Chris England was educated at Valley Comprehensive School, Worksop, Nottinghamshire, and at Pembroke College, Cambridge. While at Cambridge he was a member of the Footlights, and toured the UK and Australia with them.[1]

Career[edit]

After graduating, England formed Bad Lib Theatre Company with fellow ex-Footlights Morwenna Banks, Robert Harley, Neil Mullarkey, Paul Simpkin and David Tyler, co-writing, performing and directing a number of comedy plays and shows. These included Feeling The Benefit, Get Your Coat, Dear, We’re Leaving..., The Preventers and The Return of the New Preventers. The latter two shows subsequently formed part of the BBC radio series Fab TV, and a one-off comedy, The Preventers, for ITV.

With Morwenna Banks, England co-wrote and appeared in two children’s television storytelling series, Revolting Animals and Jellyneck, and devised and wrote All Change, which featured Frankie Howerd, Maggie Steed and Tony Haygarth.

In 1991 England co-wrote (with Arthur Smith) and acted in An Evening With Gary Lineker, which transferred from the Edinburgh Fringe to the Duchess Theatre in the West End, and was nominated for an Olivier Award for Comedy of the Year. The play was made into a television film by Granada, produced by Andy Harries, and starring Clive Owen, Caroline Quentin and Martin Clunes.

This led to further television writing, including an episode of Murder Most Horrid, the sitcom Blind Men, and the spoof “if you will, soccumentary” Bostock's Cup.

In 2000, England spent twelve weeks in Bhuj, India, working on the Oscar-nominated Bollywood cricket epic Lagaan, in which he played a “heavily-bewhiskered bodyline bowler”,[2] an experience which he described in a best-selling book, Balham to Bollywood,[3] a BBC Radio 4 Book of the Week.

England returned to theatre writing and acting in 2006 with Breakfast With Jonny Wilkinson, which enjoyed runs at the Edinburgh Fringe and at the Menier Chocolate Factory.
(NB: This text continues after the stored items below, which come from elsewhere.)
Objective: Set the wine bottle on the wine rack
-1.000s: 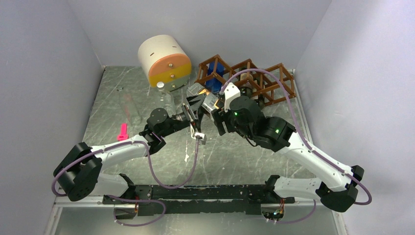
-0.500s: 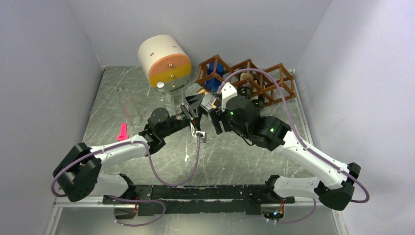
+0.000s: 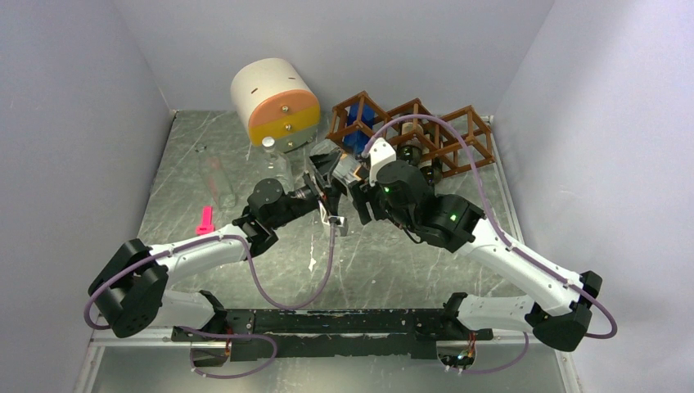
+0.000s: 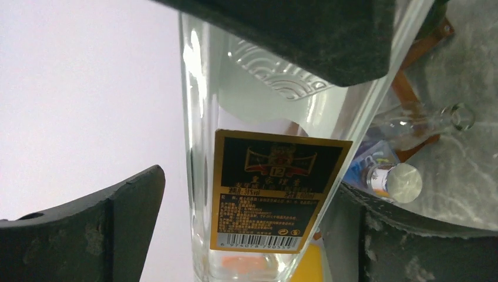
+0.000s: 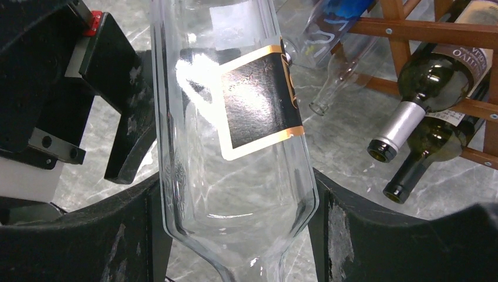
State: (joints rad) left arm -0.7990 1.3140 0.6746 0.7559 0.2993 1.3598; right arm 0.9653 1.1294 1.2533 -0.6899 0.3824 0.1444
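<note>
Near the wine rack (image 3: 425, 123), my right pincer (image 5: 235, 229) grips the wine bottle (image 5: 246, 117) for racking; my left pincer (image 4: 252, 200) gapes around it

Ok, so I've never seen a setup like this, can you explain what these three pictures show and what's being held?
These are two robot arms bolted to a table, each ending in a two-finger gripper. The wide picture looks down from above and behind, showing the left arm and right arm. The other two come from a camera on each wrist, so the black shapes at their edges are fingers. On the table are a wooden wine rack holding bottles, a round cream-and-orange drawer unit and a small pink object. The right gripper is clamped on a clear bottle with a black-and-gold label. The left gripper is open around the same bottle, one finger clearly apart from the glass.
</note>
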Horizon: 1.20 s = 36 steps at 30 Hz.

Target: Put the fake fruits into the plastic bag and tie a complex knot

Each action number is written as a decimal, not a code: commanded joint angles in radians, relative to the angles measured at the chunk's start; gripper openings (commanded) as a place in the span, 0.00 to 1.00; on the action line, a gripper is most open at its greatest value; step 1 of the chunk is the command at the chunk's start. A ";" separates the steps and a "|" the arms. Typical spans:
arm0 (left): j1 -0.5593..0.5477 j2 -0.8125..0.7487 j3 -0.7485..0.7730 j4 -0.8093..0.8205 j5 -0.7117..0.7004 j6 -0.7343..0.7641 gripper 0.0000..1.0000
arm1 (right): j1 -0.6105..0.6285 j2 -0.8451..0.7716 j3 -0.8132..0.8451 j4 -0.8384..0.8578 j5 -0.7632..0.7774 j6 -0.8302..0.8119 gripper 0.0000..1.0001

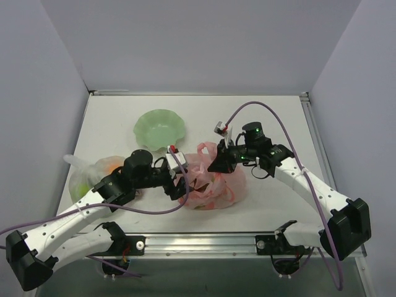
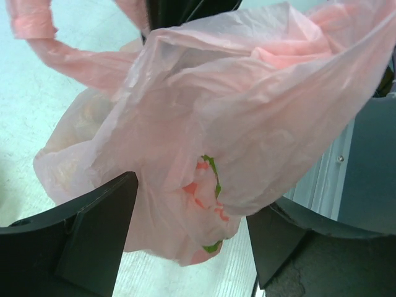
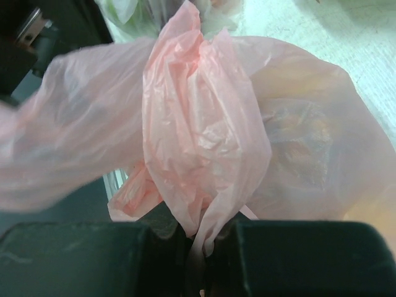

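The pink plastic bag (image 1: 213,182) lies bunched on the table between both arms. Dim yellow-orange fruit shapes (image 3: 297,139) show through its film; no single fruit shows clearly. My right gripper (image 1: 218,163) is at the bag's top right. In the right wrist view it (image 3: 207,234) is shut on a twisted strip of the bag (image 3: 198,130). My left gripper (image 1: 180,184) is at the bag's left side. In the left wrist view its jaws (image 2: 192,207) stand wide apart with a loose fold of the bag (image 2: 235,117) hanging between them. A handle loop (image 2: 68,52) trails at the upper left.
A light green bowl (image 1: 159,129) sits behind the bag. A clear bag of fruits (image 1: 93,176) lies at the left, beside my left arm. The table's metal front rail (image 1: 204,244) runs close in front of the bag.
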 commanded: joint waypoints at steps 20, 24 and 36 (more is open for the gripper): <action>-0.118 0.241 0.012 0.421 -0.387 -0.088 0.44 | -0.004 -0.023 -0.045 0.172 -0.065 0.145 0.00; -0.066 0.235 0.010 0.413 -0.314 -0.053 0.03 | -0.048 -0.035 -0.039 0.146 -0.053 0.123 0.00; -0.029 0.142 -0.029 0.395 -0.033 -0.115 0.00 | -0.030 0.110 0.222 -0.115 0.013 -0.020 0.06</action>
The play has been made into a feature film, released in 2013, starring George MacKay, Norman Pace, Nigel Lindsay, Beth Cordingly, Michael Beckley, Gina Varela and the author.

England has also collaborated with the comedian Al Murray on three series of Al Murray's Happy Hour, one series of Al Murray's Multiple Personality Disorder, and two best-selling comedy books. He now writes for the BBC Radio FiveLive show 7 Day Sunday, which Murray currently hosts.
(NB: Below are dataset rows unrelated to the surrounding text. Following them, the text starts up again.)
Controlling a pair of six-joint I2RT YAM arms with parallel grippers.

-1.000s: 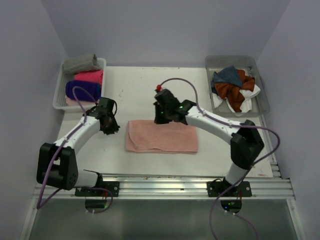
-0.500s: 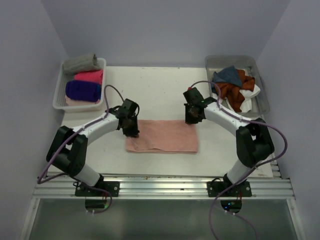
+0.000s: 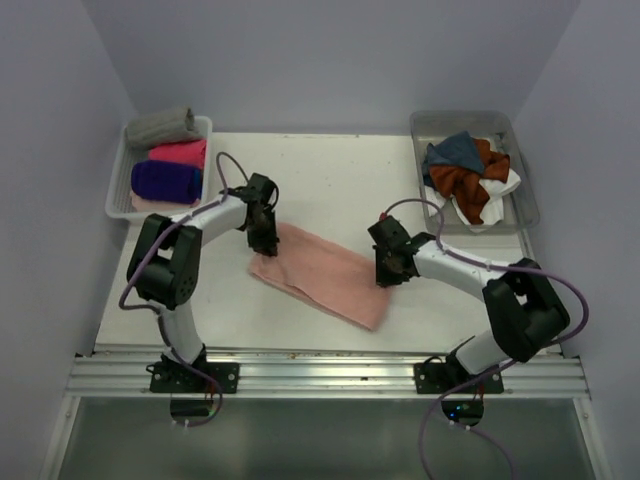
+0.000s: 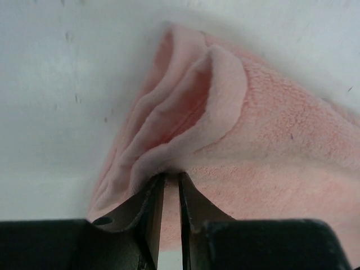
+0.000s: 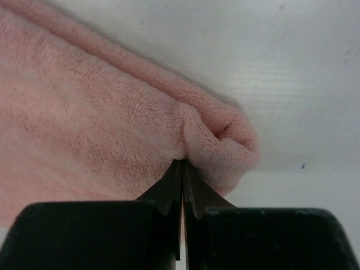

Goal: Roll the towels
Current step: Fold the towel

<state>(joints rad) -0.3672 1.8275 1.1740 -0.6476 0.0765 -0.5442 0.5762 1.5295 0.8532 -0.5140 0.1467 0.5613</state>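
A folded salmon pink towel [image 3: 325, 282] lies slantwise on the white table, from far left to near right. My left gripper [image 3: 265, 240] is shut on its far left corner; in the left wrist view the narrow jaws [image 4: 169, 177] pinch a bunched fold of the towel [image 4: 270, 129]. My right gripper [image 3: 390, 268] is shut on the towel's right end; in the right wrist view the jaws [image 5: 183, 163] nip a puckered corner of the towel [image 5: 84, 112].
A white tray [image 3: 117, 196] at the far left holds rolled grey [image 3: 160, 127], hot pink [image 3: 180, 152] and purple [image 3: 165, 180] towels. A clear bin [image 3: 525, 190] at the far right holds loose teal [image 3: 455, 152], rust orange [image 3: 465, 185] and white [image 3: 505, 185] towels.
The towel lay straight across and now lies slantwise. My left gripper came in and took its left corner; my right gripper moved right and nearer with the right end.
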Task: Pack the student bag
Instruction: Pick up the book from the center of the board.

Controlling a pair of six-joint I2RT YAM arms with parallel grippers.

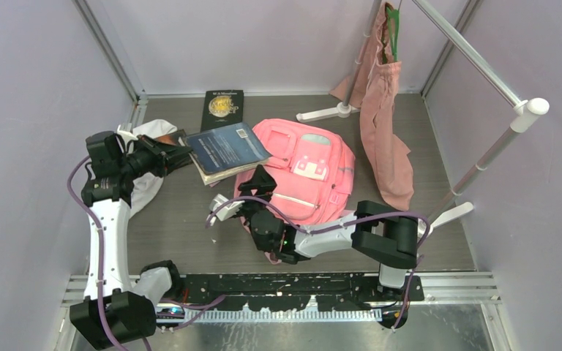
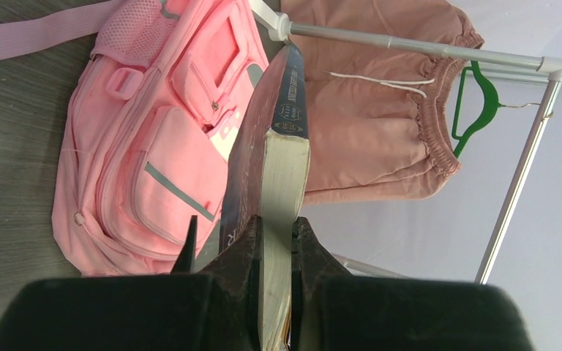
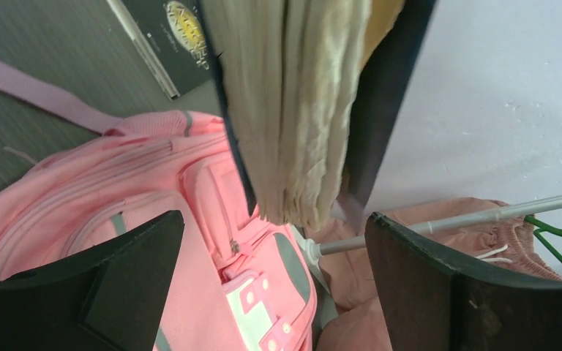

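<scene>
The student bag (image 1: 315, 175) is a pink backpack lying flat mid-table, front pockets up; it also shows in the left wrist view (image 2: 146, 153) and the right wrist view (image 3: 183, 219). My left gripper (image 1: 167, 155) is shut on the page edge of a thick dark blue book (image 1: 227, 148), held above the table just left of the bag. In the left wrist view the gripper (image 2: 276, 234) clamps the book (image 2: 282, 157). My right gripper (image 1: 258, 183) is open and empty at the bag's near left edge, under the book. In its own view the gripper (image 3: 274, 245) frames the book's pages (image 3: 300, 110).
A black book (image 1: 223, 110) lies on the table behind the held book. A white cloth (image 1: 146, 186) lies by the left arm. A dusty-pink cloth (image 1: 384, 139) on a green hanger (image 1: 393, 25) hangs from a metal rack (image 1: 483, 157) at the right.
</scene>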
Most recently he has published two books. How to Enjoy the World Cup is a comedy guide to the 2014 World Cup in Brazil. The Fun Factory is his first novel, set in the world of the Edwardian music hall, when the young Charlie Chaplin and Stan Laurel were working for the Fred Karno comedy company.

Books[edit]

The Fun Factory - Old Street. ISBN 908699862

How to Enjoy the World Cup - Old Street. ISBN 908699916

Breakfast With Jonny Wilkinson - Josef Weinberger plays. ISBN 0856762962

No More Buddha, Only Football - Hodder and Stoughton. ISBN 0340825480

Balham to Bollywood - Hodder and Stoughton. ISBN 034081988X

What Didn’t Happen Next (with Nick Hancock) - Andre Deutsch. ISBN 023399291X

An Evening with Gary Lineker (with Arthur Smith) - Josef Weinberger plays. ISBN 085676129X

Film[edit]

Breakfast with Jonny Wilkinson

Bose - The Forgotten Hero

Lagaan

A Man Called Sarge

Television[edit]

Al Murray's Multiple Personality Disorder

Al Murray's Happy Hour

Bostock's Cup

Blind Men

The Preventers

An Evening with Gary Lineker

Radio[edit]

7 Day Sunday

The Back End of Next Week

Fab TV

Room 101

References[edit]

  1. ^ "Cambridge Footlights Alumni 1980-1989". Cambridge Footlights Alumni Official Website. 
  2. ^ Peter Bradshaw, The Guardian, 22 June 2001
  3. ^ Chris England. Balham to Bollywood. London: Hodder and Stoughton (2002). ISBN 034081988X

External links[edit]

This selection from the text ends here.